Nothing beats camp cooking, talk
There is hardly a parking place to be found at the gym. A line is formed at every weight station and treadmill with everyone anxiously awaiting their turn to burn some carbs. The goodies from the holidays must be “weighing” heavily on everyone’s mind, no pun intended, for focus sure seems to be on getting back in shape. The New Year’s resolutions are being kept for the moment but remember, we’re only into the second week. I’m positive many of us will slip back to our unhealthy ways, but for now we are taking off what the holidays offered.
Most of the food we associate with the holidays is in the form of treats. Fudge, loaded with pecans is always available. Holiday trash full of chex, pretzels, and pecans is a staple. Divinity, egg nog, and cookies adorn every counter top and island. There are other main courses like the turkey and dressing, sweet potato pies, and the assortment of casseroles that are always available from Thanksgiving on. Though all of this “nutrition” is traditional, I always think of a different menu this time of year. The menu I’m referring to is the one found where we spend so much of our time during the winter. Of course I am talking about food at the hunting camp.
The first hunting cuisine I can remember was that at the infamous Ten Point Hunting Club near Eagle Lake. Though I was just a toddler, I remember climbing the stairs to the main mess hall. Monroe, I believe, was the main cook at this historical camp. He was known far and wide for his biscuits. This was buffet style and trays and trays of sizzling hot breakfasts were available every morning during season. There was enough food to feed an army at this camp. Come to think of it, it was an army. Jon Warwick and I were standing at the top of the stairs one day taking bites out of Styrofoam coffee cups and spitting the pieces into the wind. It was great fun watching the slivers float to the ground in the breeze. I remember one of the members walking into the gallows and returning with two apples. I guess he didn’t want us littering up the campground with tooth-imprinted medallions of Styrofoam. I have to admit, the cups were a lot more entertaining than the apples.
Still hunting for deer was becoming more popular than the traditional way of hunting them with dogs. My dad joined a hunting club just across the Mississippi River at Vicksburg that was exclusively still hunting only. The modest camp house was at the base of the levee accompanied by a skinning shed and a small camper. This camper served as the home for an elderly gentleman and his wife who were hired for the entire season to cook for the hunters. One of their specialties was fried tenderloin, turnip greens, and cornbread. The backstrap was cut thin, tenderized, lightly floured and fried. There was no thick batter made from eggs and milk. The flavor of the venison was unmatched anywhere. The greens were picked fresh from the patch behind the camp house and the cornbread was thin and crispy. Nothing ever tasted better.
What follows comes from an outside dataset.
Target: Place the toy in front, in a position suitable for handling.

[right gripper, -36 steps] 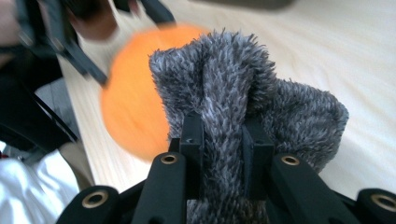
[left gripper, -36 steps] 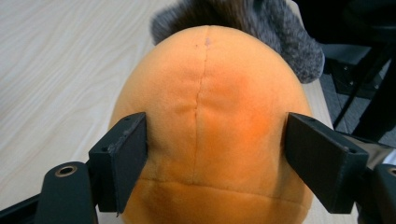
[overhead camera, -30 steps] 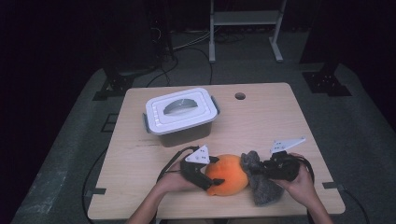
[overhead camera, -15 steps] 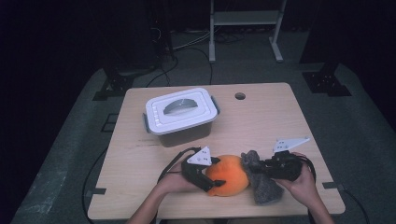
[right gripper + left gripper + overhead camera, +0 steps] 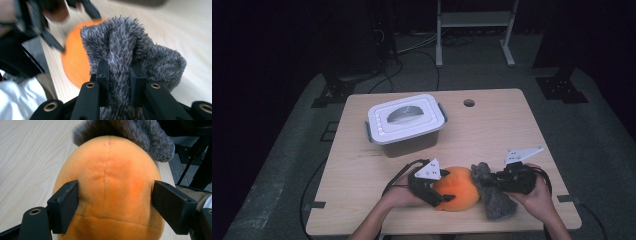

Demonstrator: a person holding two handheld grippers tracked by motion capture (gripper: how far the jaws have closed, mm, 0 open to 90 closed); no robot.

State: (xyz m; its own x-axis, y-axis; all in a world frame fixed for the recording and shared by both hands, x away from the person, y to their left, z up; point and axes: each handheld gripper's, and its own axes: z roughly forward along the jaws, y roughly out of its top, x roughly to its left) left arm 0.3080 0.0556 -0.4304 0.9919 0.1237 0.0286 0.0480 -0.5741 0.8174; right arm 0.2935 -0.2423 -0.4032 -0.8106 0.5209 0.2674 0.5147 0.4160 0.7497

One of my biggest disappointments at the camp one day was when my dad offered to “treat” me to dinner at Tuminello’s in Vicksburg after the evening hunt. Though I dearly loved their fried shrimp, how could I miss the home cooking at the camp? I will always treasure those meals at Riverside and the stories from those hunters sitting around the table.
The camps and the cooking that goes with them have changed in many respects today. I’m sure there are “old school” camps still around but not nearly as many as it used to be. Coffee was always available in the mess hall of these old camps. Chili and navy beans was always a popular lunch. No one seemed to worry too much about the aroma of the kitchens and whether or not it alarmed the deer of one’s presence.
Though we may not have the old timey kitchens that were so prevalent back in the day, we still do a fairly good job when it comes to preparing table fare. At least a couple times a week we gather up at my house or Sam’s cabin and put on the dog. We each have our specialties and we rotate with the preparation, though everyone helps with the process. Rock does a great job with the brisket. Sam and Chris rotate frying crappie. Regardless who fries the fish, Sam always makes the slaw. Heavy with black pepper, it’s the best you’ll ever eat. Creede and I do a lot of the steaks, and JH has taken over with the flank steak and fajitas. You can always count on Ford to bring a friendly cabernet. You could say, we’ve got this cooking thing down to an art.
Most recently we brought in the year with the traditional thin fried pork chops, bone in of course, with turnips and cornbread. If someone will hurry up and squeeze the trigger, we’ll add fried tenderloin to the mix. The season is passing quickly, so I bet it will happen soon. If you are missing out on the culinary treats of camp, I invite you to explore your talents in the kitchen for it’s as much a part of the experience as the hunt itself.